La nouvelle loi prévoit expressément que tout organisme de droit public ou de droit privé en charge de l’exécution d’un service public doit assurer l’égalité des usagers devant ce service et veiller au respect des principes de laïcité et de neutralité du service.
Une association chargée d’une mission de service public est donc tenue de s’assurer que ces principes sont respectés par les personnes qui participent à l’exécution du service public et sur lesquelles elle exerce une autorité hiérarchique ou un pouvoir de direction. L’association doit prendre les mesures nécessaires pour que ces personnes s’abstiennent, notamment, de manifester leurs opinions politiques ou religieuses et traitent de façon égale tous les usagers des services et respectent tant leur liberté de conscience que leur dignité.

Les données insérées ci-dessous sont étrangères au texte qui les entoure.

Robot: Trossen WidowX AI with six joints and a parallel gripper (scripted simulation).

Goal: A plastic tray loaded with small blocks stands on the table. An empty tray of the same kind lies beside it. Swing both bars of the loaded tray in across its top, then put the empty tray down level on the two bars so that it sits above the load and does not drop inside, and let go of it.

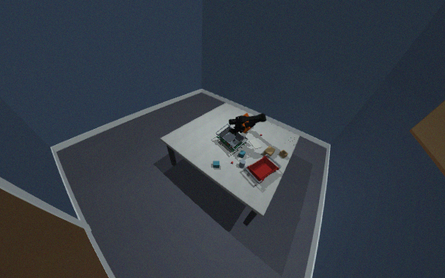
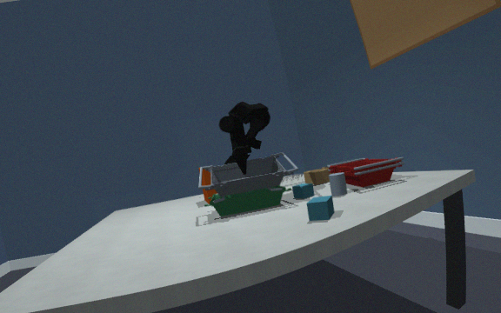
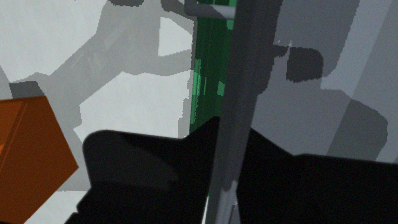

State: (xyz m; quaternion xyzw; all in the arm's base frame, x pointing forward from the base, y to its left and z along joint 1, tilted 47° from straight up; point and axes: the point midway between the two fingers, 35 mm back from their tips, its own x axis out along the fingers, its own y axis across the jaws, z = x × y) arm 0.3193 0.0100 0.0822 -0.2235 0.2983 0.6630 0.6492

Depuis le 26-8-2021, le fait d’user de menaces ou de violences ou de commettre tout autre acte d’intimidation à l’égard de toute personne participant à l’exécution d’une mission de service public, afin d’obtenir pour soi-même ou pour autrui une exemption totale ou partielle ou une application différenciée des règles qui régissent le fonctionnement dudit service, est désormais puni de 5 ans de prison et de 75 000 € d’amende.
Le représentant de l’association à laquelle a été confiée la mission de service public doit déposer plainte lorsqu’il a connaissance de faits constituant cette infraction.
De même, toute association régulièrement déclarée depuis au moins 5 ans à la date des faits et dont l’objet statutaire comporte la lutte contre les violences, les injures, les diffamations, le harcèlement moral, les discours de haine ou la divulgation d’informations dont sont victimes les agents chargés d’une mission de service public peut, dorénavant, se constituer partie civile en ce qui concerne les atteintes volontaires à la vie et à l’intégrité de la personne et les agressions et autres atteintes, enlèvements et séquestrations réprimés pénalement, si elle justifie avoir reçu l’accord de la victime ou de son représentant légal (s’il s’agit d’une personne majeure sous tutelle).